Surtout, le modèle économique d’Amazon repose depuis sa création sur le dumping. Le dumping vise à s’implanter sur un marché et à y occuper la première place en vendant à des prix défiant toute concurrence. D’importants moyens financiers et un non-respect des droits humains permettent alors de compenser l’absence de marge de l’entreprise. Amazon affirme une volonté hégémonique depuis sa création en 1997, expliquant que sa réussite viendra de sa capacité à être leader sur le marché [17] : « Plus notre leadership sur le marché est fort, plus notre modèle économique est puissant (…) Nous continuerons à prendre des décisions d’investissement en tenant compte des considérations de leadership du marché à long terme plutôt que des considérations de rentabilité à court terme (…) Nous avons choisi de prioriser la croissance parce que nous croyons que l’échelle est au cœur de la réalisation du potentiel de notre business model » [18] . Cette stratégie est plébiscitée par les marchés financiers puisqu’Amazon, est la première capitalisation boursière au monde [19] ... alors qu’elle ne distribue pas de dividendes à ses actionnaires ! Cette stratégie lui permet de réaliser les investissements nécessaires à conquérir les marchés : entrepôts, interface client, réseau de livraison. Amazon compense également par le développement d’une activité lucrative dans le stockage de donnée. Amazon Web Service s’est désormais imposé comme un acteur incontournable de l’hébergement de sites et stocke même les données de l’éducation nationale française ! [20]

Ces investissements sont également financés par un système d’évasion fiscale bien rôdé. Aux Etats-Unis mais aussi en France, Amazon négocie les impôts locaux dans toutes les collectivités où elle implante ses entrepôts. La multinationale bénéficie ainsi d’aides indirectes massives lorsque les collectivités prennent à leur charge les travaux de voirie nécessaires pour la circulation des quelques 600 camions qui sortent chaque jour de leurs entrepôts. Mais elle va également plus loin et n’hésite pas à négocier le non paiement des impôts locaux, une stratégie récemment tombée à l’eau concernant l’entrepôt de Brétigny. Au niveau national, la multinationale faisait face à un redressement fiscal de plus de 200 millions d’euros. Bercy a transigé grâce à son pouvoir discrétionnaire et n’aurait finalement exigé que 35 millions d’euros [21]. Imposé à hauteur de cette somme désormais, il faut rappeler qu’Amazon ne déclare pas l’intégralité de son chiffre d’affaire, et n’est imposé qu’à hauteur de 0,46% de son activité réelle en France [22].

Enfin, le modèle d’Amazon, consiste à court-circuiter le canal traditionnel de la distribution (grossiste, détaillant) pour atteindre directement le client.

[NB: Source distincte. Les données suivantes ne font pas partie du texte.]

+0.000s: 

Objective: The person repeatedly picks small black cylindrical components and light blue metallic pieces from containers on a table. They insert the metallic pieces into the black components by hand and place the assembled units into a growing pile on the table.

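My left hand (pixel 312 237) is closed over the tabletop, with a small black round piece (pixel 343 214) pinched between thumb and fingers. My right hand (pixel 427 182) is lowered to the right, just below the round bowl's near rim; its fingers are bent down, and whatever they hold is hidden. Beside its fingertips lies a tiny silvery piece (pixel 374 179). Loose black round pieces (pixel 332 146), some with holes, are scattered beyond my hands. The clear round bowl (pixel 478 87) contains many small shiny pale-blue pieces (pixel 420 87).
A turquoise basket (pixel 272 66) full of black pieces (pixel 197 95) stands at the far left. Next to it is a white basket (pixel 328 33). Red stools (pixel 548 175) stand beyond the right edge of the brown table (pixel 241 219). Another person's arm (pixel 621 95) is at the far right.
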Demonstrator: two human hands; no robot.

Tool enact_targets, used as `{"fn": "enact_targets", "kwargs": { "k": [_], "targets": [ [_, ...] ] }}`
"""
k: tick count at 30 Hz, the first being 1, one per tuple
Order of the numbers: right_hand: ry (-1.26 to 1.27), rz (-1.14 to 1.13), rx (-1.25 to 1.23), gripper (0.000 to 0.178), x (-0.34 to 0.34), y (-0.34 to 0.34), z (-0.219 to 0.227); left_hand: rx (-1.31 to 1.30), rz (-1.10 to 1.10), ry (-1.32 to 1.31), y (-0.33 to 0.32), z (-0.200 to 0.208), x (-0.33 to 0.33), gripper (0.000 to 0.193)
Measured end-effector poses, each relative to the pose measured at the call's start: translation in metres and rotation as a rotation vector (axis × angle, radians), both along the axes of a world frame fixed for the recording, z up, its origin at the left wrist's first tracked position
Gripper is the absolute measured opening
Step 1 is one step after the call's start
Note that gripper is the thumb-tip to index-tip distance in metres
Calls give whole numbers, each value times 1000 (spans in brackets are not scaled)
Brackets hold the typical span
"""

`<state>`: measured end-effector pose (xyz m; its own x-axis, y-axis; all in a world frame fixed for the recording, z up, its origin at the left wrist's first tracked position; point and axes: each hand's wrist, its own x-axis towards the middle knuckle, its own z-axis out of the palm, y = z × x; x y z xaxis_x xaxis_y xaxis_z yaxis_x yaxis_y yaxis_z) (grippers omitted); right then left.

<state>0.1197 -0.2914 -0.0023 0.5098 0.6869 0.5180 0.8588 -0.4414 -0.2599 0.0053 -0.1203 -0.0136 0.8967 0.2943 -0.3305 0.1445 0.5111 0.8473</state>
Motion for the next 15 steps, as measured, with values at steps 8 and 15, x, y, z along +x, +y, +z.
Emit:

Il va désormais encore plus loin puisqu’il court-circuite même les entreprises importatrices de produits finis, en développant son activité de place de marché, Amazon n’est souvent plus le vendeur des biens en vente sur son site, mais un intermédiaire – assurant la gestion de l’offre ainsi que, très souvent, le transport intégral des produits jusqu’au consommateur – il se rémunère en touchant une commission fixe et des frais de stockage et d’expédition. Le groupe a annoncé récemment qu’il allait réduire la part de produits qu’il achète directement pour renforcer encore son activité d’ « intermédiaire ».

Pendant longtemps l’importation de produits coûtait extrêmement cher et était de ce fait réservée à certains grossistes qui pouvaient payer le transport en bateau et qui disposaient de distributeurs peu nombreux. Le site Alibaba.com, Ebay, puis Amazon et les autres places de marché ont transformé de la grande distribution. Un particulier peut exporter de petites quantités de produits. Le minimum de commande n’est plus imposé par le fabricant ou son grossiste officiel mais fractionné sur place à une foule de revendeurs qui jouaient le rôle de semi grossiste [23].

Il faut ajouter à cela une baisse constante des coûts de transport de marchandise en avion ou en bateau. Il coûte désormais moins de 10 dollars d’envoyer un écran plat de Chine jusqu’aux Etats-Unis [24] , et on peut atteindre des prix encore plus dérisoires sur le marché du Smartphone où il existe des offres de transport express par avion entre continent de 30 euros pour 10 smartphones ! [25]

Cette stratégie a pour effet de générer un accès direct aux marchés pour plus de 100 millions de petits vendeurs de produits. Ce phénomène rend impossible d’ajuster l’offre et la demande et explique qu’au delà de la surconsommation qu’il génère, il produit aussi des quantités importantes d’invendus. 3 millions de produits neufs ont ainsi été détruits par l’entreprise en France en 2018, mais elle a également recours à ces pratiques au Royaume Uni ou en Allemagne, où Greenpeace estime que 30% des retours clients seraient envoyés à la broyeuse car il est non rentable de les tester et les ré-emballer [26] . Les invendus des acteurs de la vente en ligne textile fonctionnant sur le même principe seraient également très conséquentes.

Là où Amazon aggrave encore d’avantage ce phénomène, c’est qu’il associe à ce système qui permet de casser les prix un niveau de service jamais atteint par une place de marché grâce à la livraison ultra-rapide.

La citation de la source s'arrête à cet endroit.